Fraud's a fault of no-fault
By Julie
Sturgeon Bankrate.com
No-fault auto insurance may offer some Americans
relief in an accident, but they're paying a princely sum for the privilege.
The situation has industry officials muttering the "f" word:
fraud.
Dishonest claims account for $177 of each New York
driver's insurance fees today. Insurance officials estimate that
figure will rise to $242 per driver in 2004, and $321 each in 2005
-- representing a 3,500 percent increase from the $9 allotment in
1999.
It gets uglier: The frequency of claims in New York
is 20 percent higher than the national average; the severity of
claims, 130 percent higher. No wonder the state's estimated cost
of auto insurance fraud is $1 billion annually -- and $6.3 billion
per year countrywide.
"There's no obvious reason why people in New
York are injured more severely or more often, even accounting for
the greater number of cars," says Ellen Melchionni, vice president
of the New York Insurance Association.
What it is
No-fault insurance dictates that drivers involved in an accident
seek coverage for any injuries from their own insurance companies
regardless of who did what. The objective when it was introduced
in the 1970s was to halt lawsuits clogging the courts over fender
benders.
But no-fault insurance claim procedures didn't change
when managed care arrived, lugging its limits and protocols. This
means car accidents became an area where consumers didn't have to
see a gatekeeper first. They could saunter into a neurologist's
office to examine a pain in the neck without first ruling out strained
muscles -- and insurance pays. Nor do medical personnel have to
follow rules on when to use specific treatments. Want to order a
CAT scan first for a nebulous complaint of aches and pains? The
insurance company pays.
What's more, the law in New York has continued to
allow medical claims up to $50,000 -- no real questions asked, says
Robert Hartwig, chief economist of the Insurance Information Institute.

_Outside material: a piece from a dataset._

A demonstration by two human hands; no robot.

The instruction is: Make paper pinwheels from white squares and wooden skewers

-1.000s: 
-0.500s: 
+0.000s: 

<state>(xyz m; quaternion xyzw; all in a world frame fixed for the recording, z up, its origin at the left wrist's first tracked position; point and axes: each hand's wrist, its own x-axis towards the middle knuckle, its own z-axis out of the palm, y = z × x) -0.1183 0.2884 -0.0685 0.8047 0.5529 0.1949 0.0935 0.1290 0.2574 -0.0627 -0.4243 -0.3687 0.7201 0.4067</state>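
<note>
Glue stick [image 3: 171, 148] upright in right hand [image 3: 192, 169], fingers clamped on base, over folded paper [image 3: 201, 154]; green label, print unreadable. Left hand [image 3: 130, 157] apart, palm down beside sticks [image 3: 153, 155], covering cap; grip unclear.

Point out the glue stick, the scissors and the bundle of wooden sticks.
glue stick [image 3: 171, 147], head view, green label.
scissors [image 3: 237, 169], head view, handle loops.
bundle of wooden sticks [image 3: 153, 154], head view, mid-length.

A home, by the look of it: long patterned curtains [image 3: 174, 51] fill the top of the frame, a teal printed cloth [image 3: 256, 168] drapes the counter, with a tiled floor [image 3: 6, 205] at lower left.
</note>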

"Basically, you had the last great open checkbook
in America," he says.
How the scam works
A few ordinary Joes shrugged and padded their claims because they
could, but the bulk of trouble stems from organized rings, Hartwig
says.
Questionable doctors, lawyers and collision repair
facility operators use street-level collision coordinators known
as "cappers" to recruit a few chumps and stage vehicle
accidents just as they would a Hollywood production.
They target an innocent driver, position bogus witnesses
to counter the victim's testimony, and wham! A car accident then
allows the unscrupulous doc to produce inflated bills for supposed
injuries. The shady attorney negotiates a settlement with the insurer
for the cooperating victims, and everyone in the scam splits the
payday, with the lawyers and physicians pocketing the lion's share.